In Pappas’s first congressional district, the hypothetical poll shows, only 41 percent in the district would vote for a generic Democrat candidate, compared to 48 percent who would vote for the generic Republican candidate. There were four percent who said they would vote for “someone else” and seven percent undecided.
While Pappas’s name wasn’t directly used in the poll, the poll’s results come as bad news for the congressman. Republicans have marked him as a vulnerable member, with many looking for opportunities to unseat the Democrat who has voted with House Speaker Nancy Pelosi (D-CA) on her partisan agenda 99 percent of the time.
There have even been reports circling that Pappas may not run for reelection at all and possibly run for a higher office or retire, which in that case would hurt Pelosi’s chances of staying in the majority even more by leaving the seat wide open for Republicans to take, as many of Pappas’ House Democrat colleagues have also done.
A report said that in some Republican circles, “it’s a foregone conclusion Pappas will run for governor in 2022 rather than seek re-election in an anti-Democratic Party midterm, and in a district, the GOP-controlled legislature is about to re-draw,” while one anonymous longtime GOP operative said, “He’s ‘dead man walking.’”
Additionally, Pappas was outraised by Republican candidate Matt Mowers — who was once a senior White House adviser during former President Donald Trump’s administration — by nearly $80,000, in the most recent fundraising fling with the Federal Election Commission (FEC), The Mowers campaign noted that Pappas had three months to fundraise while Mowers was only in the race for a month.
“Early resources are important in a race where Nancy Pelosi has been pushing Chris Pappas across the finish line with special interest dollars for years,” Mowers told Breitbart News at the time. “With this momentum, we will take on Pappas and Pelosi’s entrenched Washington interests and put New Hampshire families first.”
The poll also found that a generic Democrat slightly edges out a generic Republican in the second congressional district, which is currently represented by Rep.
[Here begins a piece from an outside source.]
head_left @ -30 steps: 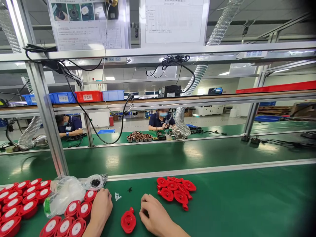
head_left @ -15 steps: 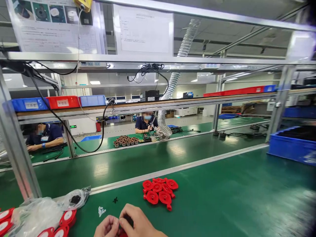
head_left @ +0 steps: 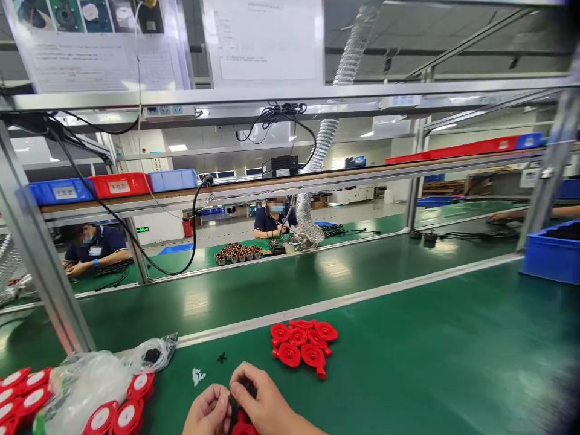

Annie Kuster (D-NH). Forty-five percent of the respondents said they would vote for the generic Democrat compared to only 44 percent who said they would vote for the generic Republican candidate. There were also three percent who said they would vote for “someone else” and nine percent undecided. That one point Democrat lead is inside the survey’s margin of error meaning it is a statistical tie there, an awful sign for Democrats as they generally considered Kuster safe in her reelection chances.
The Saint Anselm College Survey Center conducted the poll, asking 1,323 registered New Hampshire voters from October 20 to 22. There was a margin of error of plus or minus 2.7 percentage points. The survey center said the cell phone users were “randomly drawn from a sample of registered voters reflecting the demographic and partisan characteristics of the voting population.”